▸ **WHAT TO DO**: Output nothing but the lines from the first line of the listing below through the line containing "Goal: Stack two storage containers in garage", printed exactly and free of pictures.
--
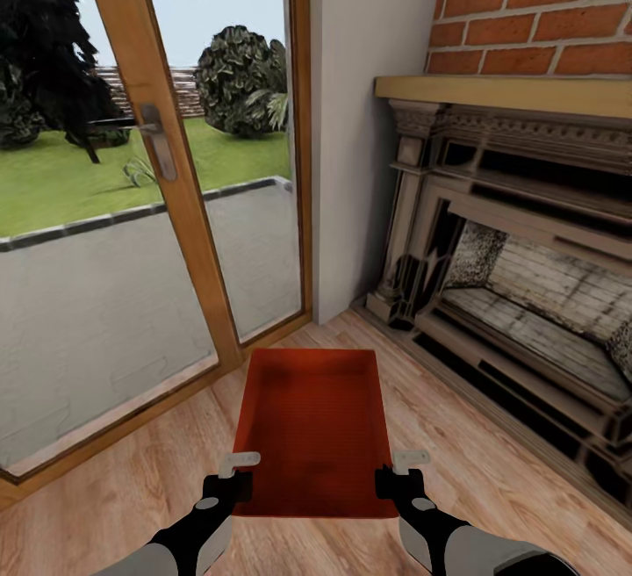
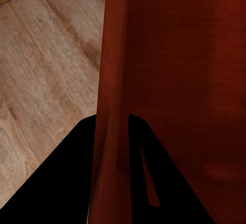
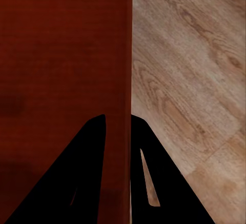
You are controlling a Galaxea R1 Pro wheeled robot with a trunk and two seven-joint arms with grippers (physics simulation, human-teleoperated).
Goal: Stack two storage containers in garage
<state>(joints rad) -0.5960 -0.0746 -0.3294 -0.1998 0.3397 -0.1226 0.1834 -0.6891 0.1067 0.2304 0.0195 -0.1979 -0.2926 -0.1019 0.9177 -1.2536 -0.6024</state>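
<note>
— What is seen in the living room?

— An orange-red storage container point(image 1: 314, 427) is held over the light wood flooring point(image 1: 114, 488), between the wood-framed glass door point(image 1: 167, 181) and the brick fireplace point(image 1: 518, 234).

— How is it gripped?

— Its left wall is clamped between the fingers of the left gripper point(image 1: 230, 486), its right wall between those of the right gripper point(image 1: 395, 481). In both wrist views, a wall is pinched between dark fingers point(image 2: 61, 183) point(image 3: 66, 183).
</note>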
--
▸ **TASK RESPONSE**:
You are controlling a Galaxea R1 Pro wheeled robot with a trunk and two seven-joint arms with grippers (physics simulation, human-teleoperated).
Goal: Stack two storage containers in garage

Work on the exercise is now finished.